Exercise =
Could you output the whole listing exactly as it stands, minus any images?
*** Opening of Information supplied ***
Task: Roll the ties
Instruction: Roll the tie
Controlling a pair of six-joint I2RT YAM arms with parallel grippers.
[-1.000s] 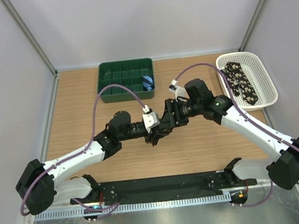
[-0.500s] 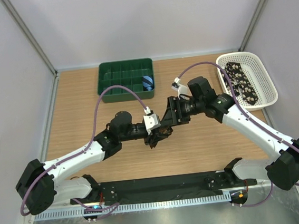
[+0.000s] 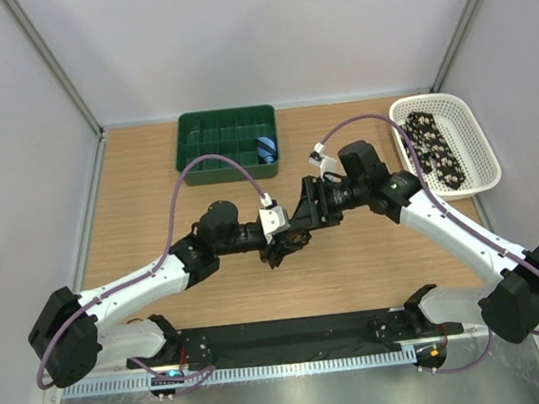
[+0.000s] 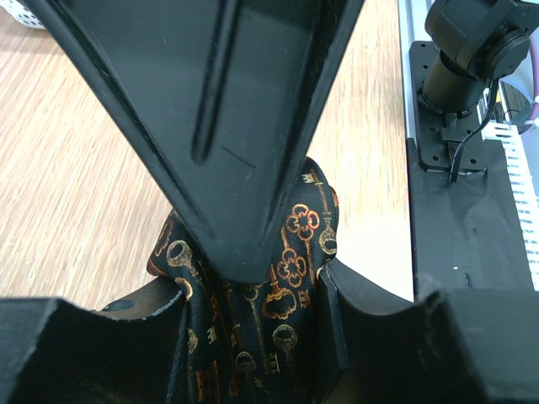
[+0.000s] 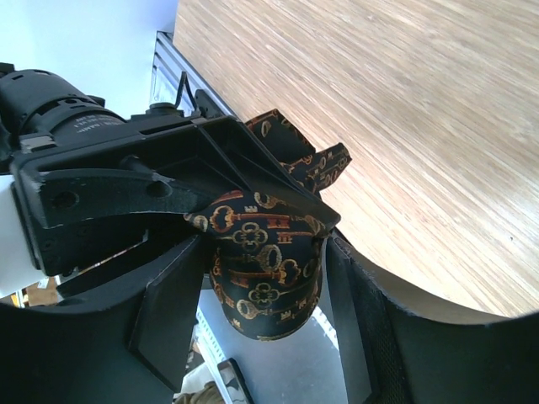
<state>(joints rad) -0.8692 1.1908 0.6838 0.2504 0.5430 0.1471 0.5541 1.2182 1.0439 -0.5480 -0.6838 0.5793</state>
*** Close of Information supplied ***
Response box =
Task: Roll the ties
Instruction: Roll the tie
Controlling a pair of six-joint I2RT YAM arms with parallel grippers.
[-1.000s] 
[-0.500s] 
[+0.000s] 
[+0.000s] 
[+0.000s] 
<state>(joints rad) -0.8692 1.1908 0.6838 0.2504 0.5430 0.1471 0.5541 1.2182 1.0439 -0.5480 -0.6838 0.5793</state>

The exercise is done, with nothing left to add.